Manni - 2004-12-03 15:38

Interesting. Not quite so ugly or big. Still takes a while to load on dialup, but not too bad. – Joe - 2004-12-03 13:41 UTC

Hey! Looks great. Much faster to load. I guess the original list might still be useful for other types of searching – Halz - 2004-12-07 08:26 UTC

I had a sudden insight into SQL and even the original list should now load a bit faster. I still agree that it isn't very handy. Of course, I hope that search engine will still make good use of the old list. Regarding the new one: it has the side effect that you now can check for known spammers very efficiently: Just add the name of the spamvertized domain to http://spammers.chongqed.org/wikispammer/

Should I now restructure the spammers subdomain? Should I be serving the new list as default?

Manni - 2004-12-07 10:30

By default it probably doesn't matter. For visual appeal the new version is better, but it is less interesting and less useful. Its missing the c&p link. It also doesn't contain the keywords which are good for Google. Possibly you could combine styles a little. You could add letter sperators to the older version. That would help readability, but does nothing for load time. The new one reduces data in two ways, it doesn't show the same URL more than once for diff keywords and by not listing the keywords you save a lot too. I definatly would keep the old one around for Google and those who want to use it, but I guess it makes sense to make this one the default. The other solution is to seperate the alphabet into a couple diff pages. something like: 0-F, G-S, T-Z. It could be automatically set to split the pages into near equal size groups depending on how many entries are in the DB at the time. --Joe - 2004-12-07 09:18 UTC

I can still add the c&p link. But I don't know how useful it really is and how much it is used. Personally, I would use a c&p link that gives you chongqing links for all the keywords of one spammer.

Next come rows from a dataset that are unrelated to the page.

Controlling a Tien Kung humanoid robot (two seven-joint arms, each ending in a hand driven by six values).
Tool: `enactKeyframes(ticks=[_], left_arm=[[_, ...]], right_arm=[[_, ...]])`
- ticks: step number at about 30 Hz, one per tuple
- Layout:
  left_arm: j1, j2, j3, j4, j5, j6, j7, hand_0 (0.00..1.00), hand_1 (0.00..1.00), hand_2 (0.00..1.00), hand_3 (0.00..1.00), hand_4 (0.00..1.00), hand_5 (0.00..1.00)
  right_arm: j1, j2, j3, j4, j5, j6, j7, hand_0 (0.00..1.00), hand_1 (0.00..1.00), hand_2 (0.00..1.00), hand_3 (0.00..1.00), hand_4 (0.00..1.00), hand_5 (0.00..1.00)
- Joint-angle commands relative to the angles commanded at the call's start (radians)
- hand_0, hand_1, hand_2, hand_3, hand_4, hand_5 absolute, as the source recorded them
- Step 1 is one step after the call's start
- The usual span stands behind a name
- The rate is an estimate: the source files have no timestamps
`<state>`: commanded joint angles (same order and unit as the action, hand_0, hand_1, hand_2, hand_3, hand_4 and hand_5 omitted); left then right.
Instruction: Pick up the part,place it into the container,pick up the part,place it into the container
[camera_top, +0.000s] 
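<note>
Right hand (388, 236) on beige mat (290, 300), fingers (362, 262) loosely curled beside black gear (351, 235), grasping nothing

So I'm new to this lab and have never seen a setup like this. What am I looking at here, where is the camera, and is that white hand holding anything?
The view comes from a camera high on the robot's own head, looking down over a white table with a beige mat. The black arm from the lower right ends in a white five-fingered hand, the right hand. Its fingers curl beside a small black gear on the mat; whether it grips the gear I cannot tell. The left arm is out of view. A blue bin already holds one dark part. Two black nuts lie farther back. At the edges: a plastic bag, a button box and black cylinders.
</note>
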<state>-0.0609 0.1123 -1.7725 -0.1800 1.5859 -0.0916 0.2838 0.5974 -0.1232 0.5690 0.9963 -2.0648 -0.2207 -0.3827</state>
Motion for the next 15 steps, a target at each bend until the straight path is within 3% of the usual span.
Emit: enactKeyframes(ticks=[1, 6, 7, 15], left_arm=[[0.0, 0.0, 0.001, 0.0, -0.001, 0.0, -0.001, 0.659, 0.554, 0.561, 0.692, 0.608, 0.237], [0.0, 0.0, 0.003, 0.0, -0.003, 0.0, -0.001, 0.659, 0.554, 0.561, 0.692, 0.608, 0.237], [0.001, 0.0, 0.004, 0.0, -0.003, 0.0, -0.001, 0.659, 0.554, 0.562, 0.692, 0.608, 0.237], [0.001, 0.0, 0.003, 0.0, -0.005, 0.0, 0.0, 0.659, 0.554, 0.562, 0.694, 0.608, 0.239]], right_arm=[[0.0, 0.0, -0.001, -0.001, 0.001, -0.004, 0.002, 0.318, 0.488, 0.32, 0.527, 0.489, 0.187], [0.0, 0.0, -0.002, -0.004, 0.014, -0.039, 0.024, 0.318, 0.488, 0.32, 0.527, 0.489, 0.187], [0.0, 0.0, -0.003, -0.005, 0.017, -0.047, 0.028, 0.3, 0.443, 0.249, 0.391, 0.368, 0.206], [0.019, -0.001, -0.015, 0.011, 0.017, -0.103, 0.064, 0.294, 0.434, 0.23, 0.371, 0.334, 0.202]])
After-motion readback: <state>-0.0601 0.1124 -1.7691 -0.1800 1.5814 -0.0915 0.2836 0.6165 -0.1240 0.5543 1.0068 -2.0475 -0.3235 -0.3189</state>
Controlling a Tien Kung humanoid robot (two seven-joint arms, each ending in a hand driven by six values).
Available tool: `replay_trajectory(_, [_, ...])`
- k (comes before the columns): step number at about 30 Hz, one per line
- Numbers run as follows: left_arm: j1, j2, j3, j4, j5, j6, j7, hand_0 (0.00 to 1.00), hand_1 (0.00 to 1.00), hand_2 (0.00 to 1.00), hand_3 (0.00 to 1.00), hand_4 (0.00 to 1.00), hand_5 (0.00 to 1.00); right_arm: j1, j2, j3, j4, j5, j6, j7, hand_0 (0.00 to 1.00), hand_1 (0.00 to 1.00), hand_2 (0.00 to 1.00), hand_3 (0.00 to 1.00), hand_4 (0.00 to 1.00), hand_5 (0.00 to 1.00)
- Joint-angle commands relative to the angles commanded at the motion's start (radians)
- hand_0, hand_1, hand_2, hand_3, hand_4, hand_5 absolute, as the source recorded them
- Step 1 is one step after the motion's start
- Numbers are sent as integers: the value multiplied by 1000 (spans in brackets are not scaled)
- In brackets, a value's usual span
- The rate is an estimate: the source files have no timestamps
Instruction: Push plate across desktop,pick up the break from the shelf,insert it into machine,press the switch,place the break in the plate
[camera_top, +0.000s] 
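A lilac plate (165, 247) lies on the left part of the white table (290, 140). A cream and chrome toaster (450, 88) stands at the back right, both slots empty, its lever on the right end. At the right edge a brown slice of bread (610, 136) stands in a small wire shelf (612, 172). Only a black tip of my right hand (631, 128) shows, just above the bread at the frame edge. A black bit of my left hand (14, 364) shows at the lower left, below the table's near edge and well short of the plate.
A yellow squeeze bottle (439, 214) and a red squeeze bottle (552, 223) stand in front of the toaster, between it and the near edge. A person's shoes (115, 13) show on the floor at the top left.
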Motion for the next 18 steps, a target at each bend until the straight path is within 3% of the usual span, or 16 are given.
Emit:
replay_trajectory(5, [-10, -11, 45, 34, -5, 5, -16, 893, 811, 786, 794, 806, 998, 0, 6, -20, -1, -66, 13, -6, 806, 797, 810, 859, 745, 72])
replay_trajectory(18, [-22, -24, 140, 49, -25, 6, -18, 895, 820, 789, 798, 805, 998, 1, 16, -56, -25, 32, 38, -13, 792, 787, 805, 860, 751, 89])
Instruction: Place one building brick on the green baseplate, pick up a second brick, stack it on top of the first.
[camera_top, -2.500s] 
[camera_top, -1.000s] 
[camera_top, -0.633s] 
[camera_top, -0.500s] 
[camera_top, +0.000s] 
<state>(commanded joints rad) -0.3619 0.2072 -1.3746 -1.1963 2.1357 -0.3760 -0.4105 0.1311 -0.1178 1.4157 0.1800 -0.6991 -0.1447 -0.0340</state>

Google can easily find the keywords by looking at the wikispammer/xyz pages. One more page to look at, but they are there.

Letter separators seem like a good idea for the old list. Should be no problem.

Different pages would be nice. I have thought about that. I just don't know how to implement them in a nice way.

Manni - 2004-12-07 11:35

The keywords are still there elsewhere, but Google likes pages that link to each other and are related to each other. By having the words in both places it may be benifitial to us. Sam mentioned that Google suposedly likes sentances. That is likely why we saw that "Google my family Casino…" odd spam from the Casnio guy. --Joe - 2004-12-07 09:43 UTC

It would be kind of hard (at least awkward) to come up with sentences. But since Google likes interlinked pages, having the new and the old list, should make Google pretty happy. – Manni - 2004-12-07 12:35

These two are the same now right?: http://chongqed.org/test and http://spammers.chongqed.org/wikispammer/ …whether or not you work on this some more (ideas of adding c&p links, and splitting the list alphabetically), you should definately make a link to it from the main page 'spammers' sub-menu (so then there's three items on the menu) – Halz - 2005-03-03 13:40 UTC

Yes, these two links are identical (at least they produce identical results ;-)). There already are three items on that menu. Apparently is suffers from a little usability problem, though. I was actually thinking about retiring the other two links. Search engines don't seem to like them much and the resulting pages are way too large for a human being. I don't think that they are still needed. – Manni - 2005-03-03 15:15

What are you thinking about retiring? I agree that it might be a good idea to make some changes, Google doesn't seem too excited about our current methods, but I wanted to make sure what you are thinking. – Joe - 2005-03-03 15:02 UTC

I was thinking about retiring the "spammers + keywords" and the "keywords + spammers" pages. – Manni - 2005-03-03 16:55

I don't think those pages are hurting anything and they may help associate the pages with those keywords in Google. Maybe just don't link to them from the main menu. The entire spammers domain is ranked very low (1), I still think the problem is so many nearly identical pages. Google must be able to detect that automatically or more SEO/spammers would be trying the same technique. I know many do, but we have 4080 spammers, and 11450 keywords and a page on each.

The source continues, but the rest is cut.